Glenn TILL, Appellant, v. Lora Williams THOMAS and Ennis Inc. d/b/a Quik Park, Appellees.
Appellant, Glenn Till, drove a bus full of people from the economy parking lot at Bush Intercontinental Airport. He was parked in front of the terminal when his bus was struck by a van operated by appellee, Lora Williams Thomas, who was driving a shuttle for Quik-Park. Till appeals a take-nothing judgment based on the jury's verdict. We affirm.
On December 23, 1993, Thomas approached the terminal with a van full of holiday travelers. She was driving up the ramp and noticed Till's City of Houston bus. As she drove past the bus, the overhang over her door hit Till's left side mirror. She testified she could not stop at that point to survey the damage, because she would be blocking the entrance to the terminal.

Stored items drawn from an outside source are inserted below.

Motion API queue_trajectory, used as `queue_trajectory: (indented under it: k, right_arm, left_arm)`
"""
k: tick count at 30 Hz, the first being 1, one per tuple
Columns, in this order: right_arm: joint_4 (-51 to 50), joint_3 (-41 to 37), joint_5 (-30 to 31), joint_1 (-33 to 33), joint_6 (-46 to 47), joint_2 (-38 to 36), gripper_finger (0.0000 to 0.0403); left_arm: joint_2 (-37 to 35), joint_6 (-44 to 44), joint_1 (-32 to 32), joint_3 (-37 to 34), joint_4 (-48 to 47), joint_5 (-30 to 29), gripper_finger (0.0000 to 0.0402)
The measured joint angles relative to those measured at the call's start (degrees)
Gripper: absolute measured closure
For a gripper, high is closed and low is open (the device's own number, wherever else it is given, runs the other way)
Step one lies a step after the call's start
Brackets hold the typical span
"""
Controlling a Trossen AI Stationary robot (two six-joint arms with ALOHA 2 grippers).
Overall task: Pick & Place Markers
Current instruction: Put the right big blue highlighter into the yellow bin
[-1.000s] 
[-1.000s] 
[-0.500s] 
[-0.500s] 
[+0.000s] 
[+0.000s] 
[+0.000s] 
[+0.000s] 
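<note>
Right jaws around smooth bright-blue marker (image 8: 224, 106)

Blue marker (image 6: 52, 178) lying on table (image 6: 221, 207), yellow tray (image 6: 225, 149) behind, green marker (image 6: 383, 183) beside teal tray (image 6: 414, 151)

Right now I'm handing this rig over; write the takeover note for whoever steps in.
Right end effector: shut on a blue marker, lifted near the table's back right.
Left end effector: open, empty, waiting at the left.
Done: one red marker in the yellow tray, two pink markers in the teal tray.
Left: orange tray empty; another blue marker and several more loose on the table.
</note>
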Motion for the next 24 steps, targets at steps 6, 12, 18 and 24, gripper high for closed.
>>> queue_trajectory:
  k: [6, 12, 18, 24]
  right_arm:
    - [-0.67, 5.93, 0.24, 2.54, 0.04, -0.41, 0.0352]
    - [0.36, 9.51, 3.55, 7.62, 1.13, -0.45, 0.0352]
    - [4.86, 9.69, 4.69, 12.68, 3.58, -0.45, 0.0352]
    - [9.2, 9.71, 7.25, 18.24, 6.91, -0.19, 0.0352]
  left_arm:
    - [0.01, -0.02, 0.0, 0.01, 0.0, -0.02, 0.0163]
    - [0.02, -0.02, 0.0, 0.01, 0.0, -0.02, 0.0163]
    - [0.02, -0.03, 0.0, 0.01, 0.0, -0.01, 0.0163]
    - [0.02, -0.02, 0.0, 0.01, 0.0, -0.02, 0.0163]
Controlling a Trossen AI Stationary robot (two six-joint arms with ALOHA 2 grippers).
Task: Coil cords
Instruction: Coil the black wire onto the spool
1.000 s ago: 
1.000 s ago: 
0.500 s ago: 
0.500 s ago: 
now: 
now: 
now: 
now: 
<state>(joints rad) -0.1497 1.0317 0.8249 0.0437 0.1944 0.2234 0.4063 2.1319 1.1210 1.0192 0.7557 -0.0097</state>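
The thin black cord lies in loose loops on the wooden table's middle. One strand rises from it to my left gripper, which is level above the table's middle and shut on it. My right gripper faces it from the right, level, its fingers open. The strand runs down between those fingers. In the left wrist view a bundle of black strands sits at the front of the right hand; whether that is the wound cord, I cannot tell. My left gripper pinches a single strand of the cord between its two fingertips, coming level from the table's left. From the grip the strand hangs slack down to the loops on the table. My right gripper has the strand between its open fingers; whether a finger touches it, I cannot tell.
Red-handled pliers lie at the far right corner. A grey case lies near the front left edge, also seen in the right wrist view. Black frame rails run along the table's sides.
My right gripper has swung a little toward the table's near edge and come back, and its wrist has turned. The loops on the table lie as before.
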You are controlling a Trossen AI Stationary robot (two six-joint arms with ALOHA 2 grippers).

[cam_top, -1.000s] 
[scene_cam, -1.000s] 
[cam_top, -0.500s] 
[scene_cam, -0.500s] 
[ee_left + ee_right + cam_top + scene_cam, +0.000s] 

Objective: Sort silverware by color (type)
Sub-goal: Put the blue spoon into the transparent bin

She called the Quik Park dispatcher and circled around the terminal and came back to the scene. Thomas was not injured, and she over-heard Till tell the police he was not injured. The investigating police officer's accident report reflects there were no injuries.
Peggy Kellum, the manager for Quik Park, testified the only damage to Thomas's van was a scrape which was removed with Compound W. There was no expense associated with the repair of the Quik Park van.
Till sued Thomas and Quik Park, alleging that Thomas's negligence proximately caused his need for back fusion surgery. At trial, Thomas presented evidence from Till's neurosurgeon, David Baskin, M.D., that Till had been advised, before the accident, he needed back surgery. Dr. Baskin also referred Till to a psychiatrist for pain management before this accident.
The jury decided Thomas was not negligent, and Till suffered no damages. Till appeals the jury's verdict.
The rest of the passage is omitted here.